Cada noche abrimos o cerramos la ventana. Vivir es abrir y cerrar ventanas constantemente. Este poema es una ventana. Una ventana a los últimos días de la vida de Lope de Vega, dramaturgo y poeta aurisecular que nos ha gustado siempre por su obra y por su vida y al que apreciamos especialmente desde que leímos este poema. Fue un profesor de Literatura medieval quien nos lo hizo leer en clase. Y no se puede borrar de la memoria literaria su último verso.
No podemos ni queremos olvidarlo porque todo el poema es un canto de amor maravilloso y su colofón resulta antológico por la sinestesia, por su intensidad y por la empatía del autor con este Lope anciano y enamorado, en un amor sosegado y casi eterno.
He abierto la ventana. Entra sin hacer ruido
(afuera deja sus constelaciones).
«Buenas noches, Noche».
Pasa las páginas de sombra
en las que todo está ya escrito.
Viene a pedirme cuentas.
«Salí al rayar el alba —digo—.
Lamía el sol las paredes leprosas.
Olía a vino, a miel, a jara»
(Deslumbrada por tanta claridad
ha entornado los ojos).
La llevan mis palabras por calles, ascuas, no lo sé:
oye la plata de las campanadas.
Ante la puerta de la iglesia
me callo, me detengo —entraría conmigo
si yo no me callase, si no me detuviera—;
yo sé bien lo que quiere la Noche;
lo de todas las noches;
si no, por qué habría venido.
Ya mi memoria no es lo que era. En la misa del alba
no dije Agnus Dei qui tollis peccata mundi,
sino que dije Marta Dei (ella es también cordero de Dios
que quita mis pecados del mundo).
La Noche no podría comprenderlo,
y qué decirle, y cómo, para que lo entendiese.

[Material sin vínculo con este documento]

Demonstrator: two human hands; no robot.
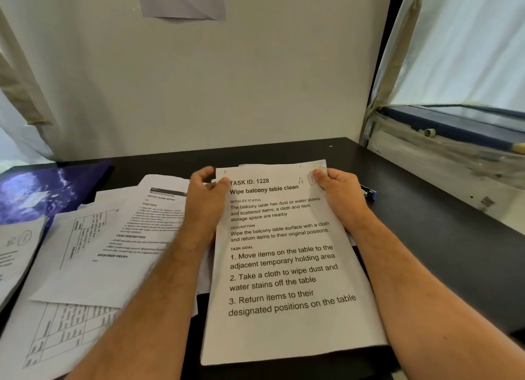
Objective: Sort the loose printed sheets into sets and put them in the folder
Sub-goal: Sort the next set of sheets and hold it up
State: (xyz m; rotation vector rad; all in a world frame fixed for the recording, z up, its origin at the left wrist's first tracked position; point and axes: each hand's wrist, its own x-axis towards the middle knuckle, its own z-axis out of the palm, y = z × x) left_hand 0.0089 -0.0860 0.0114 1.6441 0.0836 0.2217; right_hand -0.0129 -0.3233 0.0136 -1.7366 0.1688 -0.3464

No me pregunta nada la Noche,
no me pregunta nada. Ella lo sabe todo
antes que yo lo diga, antes que yo lo sepa.
Ella ha oído esos versos
que se escupen de boca en boca, versos
de un malaleche del Andalucía
—al que otro malaleche de solar montañés
llamara «capellán del rey de bastos»—
en los que hace mofa de mí y de Marta,
amor mío, resumen de todos mis amores:
Dicho me han por una cartaqué sabrá ese tahúr, ese amargado
que es tu cómica persona
sobre los manteles, mona
y entre las sábanas, Marta.
lo que es amor.
La Noche trae entre los pliegues de su toga
un polvillo de música, como el del ala de la mariposa.
Una música hilada en la vihuela
del maestro del danzar, nuestro vecino.
En la cocina la estará escuchando Marta;
danzará, mientras barre el suelo que no ve,
manchado de ceniza, de aroma, de trigo candeal,
de jazmines, de estrellas, de papeles rompidos.
Danza y barre Marta.
Pido a la Noche que se vaya. Hasta mañana. Noche.
Déjame que descanse. Cuando amanezca regaré el jardín,
saldré después a decir misa
—Deus meus, Deus meus, quare tristis est anima mea—
luego volveré a casa, terminaré una epístola en tercetos,
escribiré unas hojas
de la comedia que encargaron unos representantes.
Que las cosas no marchan bien en el teatro,
y uno no puede dormirse en los laureles.
Hasta mañana, Noche.
Tengo que dar la cena a Marta,
asearla, peinarla (ella no vive ya en el mundo nuestro),
cuidar que no alborote mis papeles,
que no apuñale las paredes con mis plumas
—mis bien cortadas plumas—,
tengo que confesarla. «Padre, vivo en pecado»
(no sabe que el pecado es de los dos),
y dirá luego: «Lope, quiero morirme»
(y qué sucedería si yo muriese antes que ella).
Ego te absolvo.
Y luego, sosegada, le contaré, para dormirla,
aventuras de olas, de galeones, de arcabuces, de rumbos marinos,
de lugares vividos y soñados: de lo que fue
y que no fue y que pudo ser mi vida.
Abre tus ojos verdes, Marta, que quiero oír el mar.
Desde los 17 a los 22 años, José Hierro (1922-2002) estuvo preso en una cárcel franquista. Le acusaban de intentar proteger a presos políticos, entre otros, a su padre. No es de extrañar que su primera poesía ahondara en el desarraigo y la crisis existencial.
Tenía la costumbre de no escribir nunca en su casa. Quizá porque pensaba que los libros buenos se escriben fuera del hogar, como escribió los primeros. Y así, siempre se le podía encontrar en los cafés y terrazas, con la mesa llena de papeles, esbozando sus poemas.
Recibió numerosos premios y hoy los institutos y centros culturales con su nombre proliferan como la buena hierba.